What is being asked: Take the data below and repeat it exactly.

Recorded data:
BEGIN

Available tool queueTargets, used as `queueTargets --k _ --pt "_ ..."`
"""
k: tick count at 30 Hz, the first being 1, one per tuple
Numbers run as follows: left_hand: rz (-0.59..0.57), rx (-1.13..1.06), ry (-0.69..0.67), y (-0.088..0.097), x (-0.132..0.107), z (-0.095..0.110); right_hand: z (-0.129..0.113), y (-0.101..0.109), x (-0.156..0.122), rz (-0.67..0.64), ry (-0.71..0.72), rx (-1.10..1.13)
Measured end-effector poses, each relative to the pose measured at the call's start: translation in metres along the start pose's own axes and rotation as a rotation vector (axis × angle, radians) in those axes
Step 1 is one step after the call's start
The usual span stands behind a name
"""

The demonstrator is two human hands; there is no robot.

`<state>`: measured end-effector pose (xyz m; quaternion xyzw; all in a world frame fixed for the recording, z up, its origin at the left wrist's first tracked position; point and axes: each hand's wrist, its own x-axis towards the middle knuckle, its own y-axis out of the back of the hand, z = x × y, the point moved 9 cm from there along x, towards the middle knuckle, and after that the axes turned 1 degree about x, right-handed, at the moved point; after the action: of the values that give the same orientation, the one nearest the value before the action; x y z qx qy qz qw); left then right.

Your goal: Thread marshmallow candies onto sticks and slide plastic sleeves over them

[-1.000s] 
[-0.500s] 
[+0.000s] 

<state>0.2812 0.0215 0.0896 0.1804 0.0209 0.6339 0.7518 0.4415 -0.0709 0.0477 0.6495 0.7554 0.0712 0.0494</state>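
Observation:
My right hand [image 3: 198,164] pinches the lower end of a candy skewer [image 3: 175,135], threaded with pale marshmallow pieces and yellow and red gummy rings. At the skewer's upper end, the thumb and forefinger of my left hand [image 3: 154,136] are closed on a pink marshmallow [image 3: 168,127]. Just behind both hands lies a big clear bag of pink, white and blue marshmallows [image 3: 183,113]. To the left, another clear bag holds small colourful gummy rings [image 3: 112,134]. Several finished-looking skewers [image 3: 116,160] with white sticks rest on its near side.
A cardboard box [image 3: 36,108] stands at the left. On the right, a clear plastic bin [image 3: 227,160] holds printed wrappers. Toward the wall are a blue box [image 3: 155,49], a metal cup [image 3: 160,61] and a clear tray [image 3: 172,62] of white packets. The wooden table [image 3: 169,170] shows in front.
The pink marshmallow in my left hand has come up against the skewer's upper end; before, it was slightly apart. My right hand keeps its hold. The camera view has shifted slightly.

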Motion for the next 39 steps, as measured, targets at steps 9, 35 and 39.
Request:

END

Answer space:
Available tool queueTargets, used as `queueTargets --k _ --pt "_ ..."`
"""
k: tick count at 30 Hz, the first being 1, one per tuple
Numbers run as follows: left_hand: rz (-0.59..0.57), rx (-1.13..1.06), ry (-0.69..0.67), y (-0.088..0.097), x (-0.132..0.107), z (-0.095..0.110); right_hand: z (-0.129..0.113), y (-0.101..0.109), x (-0.156..0.122), rz (-0.67..0.64), ry (-0.71..0.72), rx (-1.10..1.13)
Measured end-effector poses, each relative to the pose measured at the call's start: translation in metres along the start pose's own axes and rotation as a rotation vector (axis × angle, radians) in those axes
Step 1 is one step after the call's start
The usual span stands behind a name
"""

The demonstrator is two human hands; there is no robot.

`<state>`: measured end-effector pose (xyz m; quaternion xyzw; all in a world frame fixed for the recording, z up, its origin at the left wrist's first tracked position; point and axes: each hand's wrist, its own x-axis towards the middle knuckle, its own y-axis out of the back of the hand, z = x × y, the point moved 9 cm from there along x, towards the middle knuckle, and after that the axes turned 1 degree about x, right-handed, at the moved point; after the action: of the values that give the same orientation, the one nearest the value before the action; x y z qx qy qz qw); left then right.

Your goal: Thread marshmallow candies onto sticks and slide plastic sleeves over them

[-1.000s] 
[-0.500s] 
[+0.000s] 

<state>0.2812 0.0215 0.0896 0.1804 0.0209 0.6339 0.7518 0.4415 -0.0709 0.0477 0.6495 0.7554 0.0712 0.0494</state>
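Observation:
My right hand [image 3: 198,164] pinches the lower end of a candy skewer [image 3: 175,135], threaded with pale marshmallow pieces and yellow and red gummy rings. At the skewer's upper end, the thumb and forefinger of my left hand [image 3: 154,136] are closed on a pink marshmallow [image 3: 168,127]. Just behind both hands lies a big clear bag of pink, white and blue marshmallows [image 3: 183,113]. To the left, another clear bag holds small colourful gummy rings [image 3: 112,134]. Several finished-looking skewers [image 3: 116,160] with white sticks rest on its near side.
A cardboard box [image 3: 36,108] stands at the left. On the right, a clear plastic bin [image 3: 227,160] holds printed wrappers. Toward the wall are a blue box [image 3: 155,49], a metal cup [image 3: 160,61] and a clear tray [image 3: 172,62] of white packets. The wooden table [image 3: 169,170] shows in front.
The pink marshmallow in my left hand has come up against the skewer's upper end; before, it was slightly apart. My right hand keeps its hold. The camera view has shifted slightly.
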
Motion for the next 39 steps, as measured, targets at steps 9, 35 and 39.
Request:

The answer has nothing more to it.